Saved data entries
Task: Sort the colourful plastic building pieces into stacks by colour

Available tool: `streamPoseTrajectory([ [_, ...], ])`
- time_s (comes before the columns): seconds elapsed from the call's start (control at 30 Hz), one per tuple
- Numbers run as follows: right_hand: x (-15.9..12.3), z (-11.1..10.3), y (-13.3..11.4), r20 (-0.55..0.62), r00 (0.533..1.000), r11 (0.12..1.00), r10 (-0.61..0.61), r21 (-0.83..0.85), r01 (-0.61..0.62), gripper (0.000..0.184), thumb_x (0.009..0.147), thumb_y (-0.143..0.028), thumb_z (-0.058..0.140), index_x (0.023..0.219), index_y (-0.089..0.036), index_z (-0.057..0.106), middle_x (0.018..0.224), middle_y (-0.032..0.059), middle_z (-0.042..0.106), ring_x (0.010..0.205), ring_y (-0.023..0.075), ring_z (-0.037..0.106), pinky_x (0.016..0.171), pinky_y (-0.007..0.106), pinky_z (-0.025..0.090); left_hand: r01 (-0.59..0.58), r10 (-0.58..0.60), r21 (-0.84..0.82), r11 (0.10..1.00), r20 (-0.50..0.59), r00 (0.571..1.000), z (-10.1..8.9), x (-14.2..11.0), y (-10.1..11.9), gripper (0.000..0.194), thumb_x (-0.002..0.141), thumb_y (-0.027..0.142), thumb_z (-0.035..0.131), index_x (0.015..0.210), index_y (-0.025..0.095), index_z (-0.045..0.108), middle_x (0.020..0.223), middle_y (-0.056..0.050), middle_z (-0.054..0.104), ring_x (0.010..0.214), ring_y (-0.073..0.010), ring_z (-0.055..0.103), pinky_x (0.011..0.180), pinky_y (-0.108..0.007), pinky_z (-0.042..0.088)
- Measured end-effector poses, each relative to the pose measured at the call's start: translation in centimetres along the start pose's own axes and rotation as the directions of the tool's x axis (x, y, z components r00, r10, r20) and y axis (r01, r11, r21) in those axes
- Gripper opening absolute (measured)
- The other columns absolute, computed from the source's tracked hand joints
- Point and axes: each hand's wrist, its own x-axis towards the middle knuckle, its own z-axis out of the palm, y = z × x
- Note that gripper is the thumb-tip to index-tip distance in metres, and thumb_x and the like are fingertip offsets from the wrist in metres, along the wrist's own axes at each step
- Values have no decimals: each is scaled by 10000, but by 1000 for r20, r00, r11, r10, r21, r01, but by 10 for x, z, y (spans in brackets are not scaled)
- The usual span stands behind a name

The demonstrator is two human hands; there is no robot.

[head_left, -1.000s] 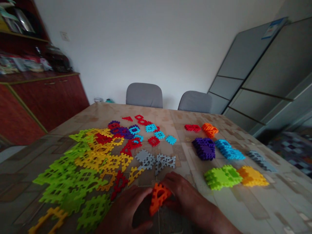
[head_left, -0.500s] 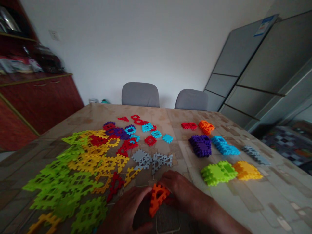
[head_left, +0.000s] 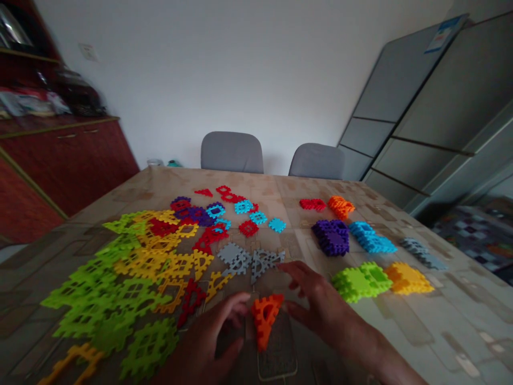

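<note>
An orange triangular waffle-block piece stands on the table between my hands, with its lower tip near a dark rectangular mat. My left hand is just left of it, fingers loosely curled and holding nothing. My right hand is to its upper right, fingers spread above the tabletop and off the piece. Grey pieces lie just beyond my hands, and a dark red piece lies left of my left hand. A large spread of lime-green pieces and yellow pieces covers the left.
Sorted stacks stand at the right: red, orange, purple, blue, grey, green and yellow. Small loose pieces lie at the far middle. Grey chairs stand beyond the patterned table, with a red cabinet at left.
Both hands have drawn apart from the orange piece, and my right hand has lifted off it with its fingers spread. The piece stays in about the same place.
</note>
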Motion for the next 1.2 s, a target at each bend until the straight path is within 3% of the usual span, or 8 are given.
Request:
streamPoseTrajectory([
  [0.1, -13, 14, -5, -11, 991, 985, 137, 109, -135, 769, 831, -263, 741, 1522, -214, 406, 1450, 176, 513, 812, 176, 686, 728, 360, 607, -19, 19, -7, 1000, -31, 999, 0, 3, 2, 619, 827, 200, 530, 1436, 303, 487, 1237, -60, 714, 999, -214, 706, 901, -352, 569],
  [0.3, -15, 31, -22, 81, 976, 979, 202, 11, -203, 963, 741, -296, 818, 1572, -195, 341, 1584, 206, 354, 1336, 354, 525, 1095, 508, 462, -11, 11, 93, 996, 7, 1000, 6, 9, -3, 752, 767, 191, 643, 1484, 327, 462, 1445, -64, 604, 1235, -280, 621, 1075, -445, 484],
  [0.5, -12, 25, -24, 184, 964, 981, 190, -57, -183, 1057, 650, -245, 886, 1567, -208, 364, 1585, 196, 374, 1438, 377, 402, 1151, 511, 397, -23, -10, 219, 975, 146, 989, 11, 16, 7, 1021, 666, 308, 852, 1563, 299, 363, 1519, -116, 539, 1338, -365, 551, 1102, -502, 464],
  [0.6, -8, 18, -17, 195, 970, 989, 146, -36, -142, 948, 676, -125, 837, 1526, -189, 422, 1541, 177, 439, 1395, 320, 466, 1138, 448, 419, -9, -36, 280, 960, 155, 987, 12, 19, 18, 1078, 621, 241, 851, 1574, 265, 347, 1517, -136, 539, 1351, -386, 535, 1124, -525, 437],
  [0.7, -1, 18, -10, 166, 985, 998, 55, 13, -58, 672, 722, -48, 778, 1351, -176, 580, 1357, 136, 592, 1236, 265, 589, 1050, 396, 491, 34, -89, 304, 952, 168, 982, 12, 23, 28, 1026, 656, 183, 782, 1580, 223, 338, 1502, -154, 550, 1337, -369, 553, 1111, -509, 454],
  [0.83, 8, 21, -5, 143, 990, 999, -3, 52, -4, 362, 790, -18, 699, 1116, -170, 665, 1183, 100, 647, 1061, 223, 652, 918, 345, 547, 10, -67, 316, 949, 171, 983, 9, 28, 35, 978, 682, 155, 706, 1582, 207, 325, 1495, -154, 556, 1336, -352, 559, 1108, -491, 464],
  [1.07, 4, 2, -6, 183, 981, 997, -67, -31, 74, 468, 829, -138, 763, 1271, -207, 627, 1298, 109, 631, 1177, 263, 614, 1020, 406, 500, -17, -30, 277, 961, 164, 986, 6, 27, 31, 983, 705, 286, 803, 1571, 211, 344, 1485, -163, 566, 1335, -376, 557, 1086, -508, 486],
  [1.2, 6, -5, -7, 189, 974, 988, -123, -68, 138, 283, 920, -176, 698, 1200, -214, 680, 1200, 86, 672, 1099, 233, 643, 957, 351, 518, -56, 20, 322, 945, 114, 993, 12, 23, 17, 983, 690, 413, 872, 1544, 250, 413, 1459, -150, 595, 1307, -399, 576, 1075, -530, 488],
])
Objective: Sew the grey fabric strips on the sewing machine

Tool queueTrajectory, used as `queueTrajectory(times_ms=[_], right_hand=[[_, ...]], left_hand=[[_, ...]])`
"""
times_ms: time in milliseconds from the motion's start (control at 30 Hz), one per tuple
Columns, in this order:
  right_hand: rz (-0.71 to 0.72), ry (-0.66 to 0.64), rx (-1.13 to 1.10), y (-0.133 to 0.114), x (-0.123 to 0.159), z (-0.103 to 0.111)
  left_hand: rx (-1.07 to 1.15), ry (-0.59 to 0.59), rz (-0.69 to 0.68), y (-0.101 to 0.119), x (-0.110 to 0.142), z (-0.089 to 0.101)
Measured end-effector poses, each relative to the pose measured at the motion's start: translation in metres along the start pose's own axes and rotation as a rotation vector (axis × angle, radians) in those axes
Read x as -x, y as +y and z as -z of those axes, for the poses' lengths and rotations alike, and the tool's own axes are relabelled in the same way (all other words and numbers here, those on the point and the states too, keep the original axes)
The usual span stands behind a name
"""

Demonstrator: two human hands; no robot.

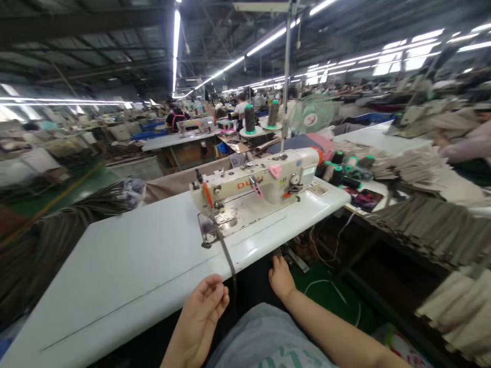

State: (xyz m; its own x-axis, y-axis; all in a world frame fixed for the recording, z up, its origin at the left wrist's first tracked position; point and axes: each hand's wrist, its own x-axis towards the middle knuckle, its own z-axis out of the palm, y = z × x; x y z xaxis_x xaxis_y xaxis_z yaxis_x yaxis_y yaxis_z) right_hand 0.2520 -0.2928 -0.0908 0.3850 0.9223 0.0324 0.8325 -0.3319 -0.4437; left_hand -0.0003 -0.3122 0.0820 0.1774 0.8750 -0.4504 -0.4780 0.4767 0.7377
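Observation:
A cream sewing machine (261, 186) stands on a white table (130, 266). From its needle plate a narrow grey strap (227, 253) runs toward me and drops over the table's front edge. My left hand (203, 317) is below that edge, palm turned right, fingers curled together right beside the strap's lower end; contact is not visible. My right hand (281, 278) reaches forward under the table edge to the right of the strap, and its fingertips are hidden in the dark there. My grey-clothed lap (268, 337) lies between my arms.
Stacks of grey fabric pieces (433, 225) fill a table on the right, with thread spools (337, 174) and a phone (366, 199) near the machine. Dark fabric (69, 220) is heaped on the left. Thread cones (250, 118), a fan (312, 115) and other workers are behind.

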Motion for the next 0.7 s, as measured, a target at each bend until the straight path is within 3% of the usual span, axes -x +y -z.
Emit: queueTrajectory(times_ms=[133, 333, 700], right_hand=[[-0.016, -0.004, -0.043, 0.005, 0.002, -0.005], [-0.019, -0.026, -0.089, 0.009, 0.004, -0.009], [-0.076, -0.039, -0.107, 0.006, -0.003, -0.017]], left_hand=[[-0.023, 0.022, 0.095, -0.018, -0.003, -0.003], [-0.058, 0.001, 0.144, -0.025, -0.006, -0.006], [-0.139, -0.046, 0.169, -0.035, -0.05, 0.023]])
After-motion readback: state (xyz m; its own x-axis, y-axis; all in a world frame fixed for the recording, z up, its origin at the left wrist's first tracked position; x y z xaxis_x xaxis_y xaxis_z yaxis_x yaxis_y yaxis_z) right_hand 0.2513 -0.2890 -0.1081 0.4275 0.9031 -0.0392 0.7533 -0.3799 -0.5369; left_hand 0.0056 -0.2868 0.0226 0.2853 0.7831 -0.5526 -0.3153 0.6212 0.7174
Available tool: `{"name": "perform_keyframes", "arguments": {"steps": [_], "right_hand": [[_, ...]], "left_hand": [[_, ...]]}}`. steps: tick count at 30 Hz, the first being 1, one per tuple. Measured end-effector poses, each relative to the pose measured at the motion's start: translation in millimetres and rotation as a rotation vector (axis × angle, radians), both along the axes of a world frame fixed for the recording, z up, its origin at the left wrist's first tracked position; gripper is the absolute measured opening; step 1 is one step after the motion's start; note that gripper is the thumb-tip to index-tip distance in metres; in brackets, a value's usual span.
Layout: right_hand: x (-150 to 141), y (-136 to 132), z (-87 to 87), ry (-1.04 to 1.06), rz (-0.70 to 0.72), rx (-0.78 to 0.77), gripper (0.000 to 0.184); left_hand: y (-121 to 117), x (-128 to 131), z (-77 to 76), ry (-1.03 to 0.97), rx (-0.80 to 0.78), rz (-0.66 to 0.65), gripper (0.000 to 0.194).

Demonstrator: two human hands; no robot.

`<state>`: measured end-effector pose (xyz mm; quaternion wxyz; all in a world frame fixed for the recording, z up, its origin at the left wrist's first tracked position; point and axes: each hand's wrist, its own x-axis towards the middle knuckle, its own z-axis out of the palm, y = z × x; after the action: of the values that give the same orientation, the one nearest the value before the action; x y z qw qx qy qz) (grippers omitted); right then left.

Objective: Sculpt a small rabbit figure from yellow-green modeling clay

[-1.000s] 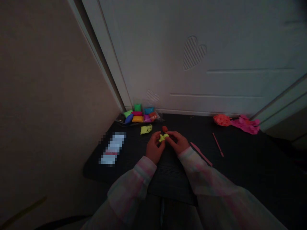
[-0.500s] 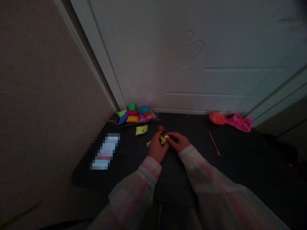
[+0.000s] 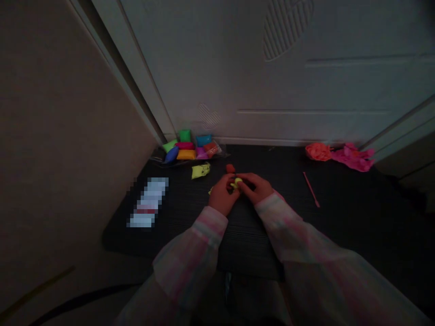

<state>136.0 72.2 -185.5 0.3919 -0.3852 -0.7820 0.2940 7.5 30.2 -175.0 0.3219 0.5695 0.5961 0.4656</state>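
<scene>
My left hand point(image 3: 223, 195) and my right hand point(image 3: 257, 186) meet over the middle of the dark table. Between their fingertips is a small lump of yellow modelling clay point(image 3: 237, 182), pinched from both sides; the fingers cover part of it. Just beyond the hands lies a small red-orange piece point(image 3: 230, 168). A scrap of yellow point(image 3: 210, 191) peeks out beside my left hand. Farther left is a yellow clay packet point(image 3: 200, 170) with a crumpled end.
A clear bag of several coloured clay packets point(image 3: 186, 155) lies at the back left. A pixelated, pale oblong point(image 3: 148, 203) is at the left. On the right are a thin pink tool point(image 3: 311, 189), an orange bundle point(image 3: 318, 151) and a pink one point(image 3: 355, 158). A white panel point(image 3: 217, 68) rises behind.
The view has tilted down and come slightly closer. Both hands still hold the yellow clay, with its shape between the fingers turned a little.
</scene>
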Motion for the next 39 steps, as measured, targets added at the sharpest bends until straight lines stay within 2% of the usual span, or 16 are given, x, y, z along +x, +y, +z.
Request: {"name": "perform_keyframes", "arguments": {"steps": [9, 15, 19, 25, 28, 35, 39], "right_hand": [[-1.7, -3.7, -0.9, -0.007, -0.004, 0.017, 0.023], [-2.0, -3.2, -0.5, 0.041, 0.016, -0.028, 0.021], [-2.7, -4.4, -0.2, 0.112, 0.009, -0.086, 0.021], [1.8, 6.5, -6.0, 0.295, -0.062, -0.241, 0.045], [3.6, 13.0, -8.4, 0.369, -0.095, -0.310, 0.051], [2.7, 14.6, -9.2, 0.440, -0.069, -0.417, 0.042], [2.0, 15.9, -7.5, 0.481, -0.109, -0.437, 0.041]], "left_hand": [[0.1, 0.0, -1.7, 0.062, 0.021, 0.011, 0.028], [0.5, -0.3, -2.7, 0.067, 0.024, 0.005, 0.025], [0.1, -1.1, -1.6, 0.054, 0.024, -0.004, 0.025], [0.5, -2.1, -0.5, 0.001, 0.012, -0.004, 0.029], [0.8, -2.8, -1.2, -0.038, 0.006, -0.002, 0.031], [0.4, -6.5, -0.8, -0.144, -0.005, 0.063, 0.026], [-1.4, -9.3, -0.1, -0.149, 0.020, 0.109, 0.024]]}}
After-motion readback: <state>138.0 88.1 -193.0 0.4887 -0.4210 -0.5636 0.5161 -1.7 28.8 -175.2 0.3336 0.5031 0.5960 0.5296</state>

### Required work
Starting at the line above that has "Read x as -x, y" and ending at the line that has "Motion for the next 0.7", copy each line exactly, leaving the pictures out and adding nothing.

### Response to this task
Read x as -x, y as +y and z as -z of those axes, for the poses' lengths and rotations alike, and the tool's own axes are relabelled in the same way (all other words and numbers here, those on the point and the states too, keep the original axes)
The usual span stands behind a name
"""

Demonstrator: two human hands; no robot.


State: (xyz m; its own x-axis, y-axis; all in a world frame fixed for the recording, z up, its origin at the left wrist's first tracked position; point and axes: each hand's wrist, its own x-axis towards the middle knuckle, its own z-axis out of the palm, y = z × x; x y z xaxis_x xaxis_y xaxis_z yaxis_x yaxis_y yaxis_z) right_hand 0.2520 -0.2928 -0.0908 0.3850 0.9223 0.0324 0.8325 -0.3319 -0.4437; left_hand -0.0003 -0.3122 0.0820 0.1774 0.8750 -0.4504 -0.4780 0.4767 0.7377
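Observation:
A cream sewing machine (261, 186) stands on a white table (130, 266). From its needle plate a narrow grey strap (227, 253) runs toward me and drops over the table's front edge. My left hand (203, 317) is below that edge, palm turned right, fingers curled together right beside the strap's lower end; contact is not visible. My right hand (281, 278) reaches forward under the table edge to the right of the strap, and its fingertips are hidden in the dark there. My grey-clothed lap (268, 337) lies between my arms.
Stacks of grey fabric pieces (433, 225) fill a table on the right, with thread spools (337, 174) and a phone (366, 199) near the machine. Dark fabric (69, 220) is heaped on the left. Thread cones (250, 118), a fan (312, 115) and other workers are behind.
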
Motion for the next 0.7 s, as measured, a target at each bend until the straight path is within 3% of the usual span, axes -x +y -z.

The answer given above is complete.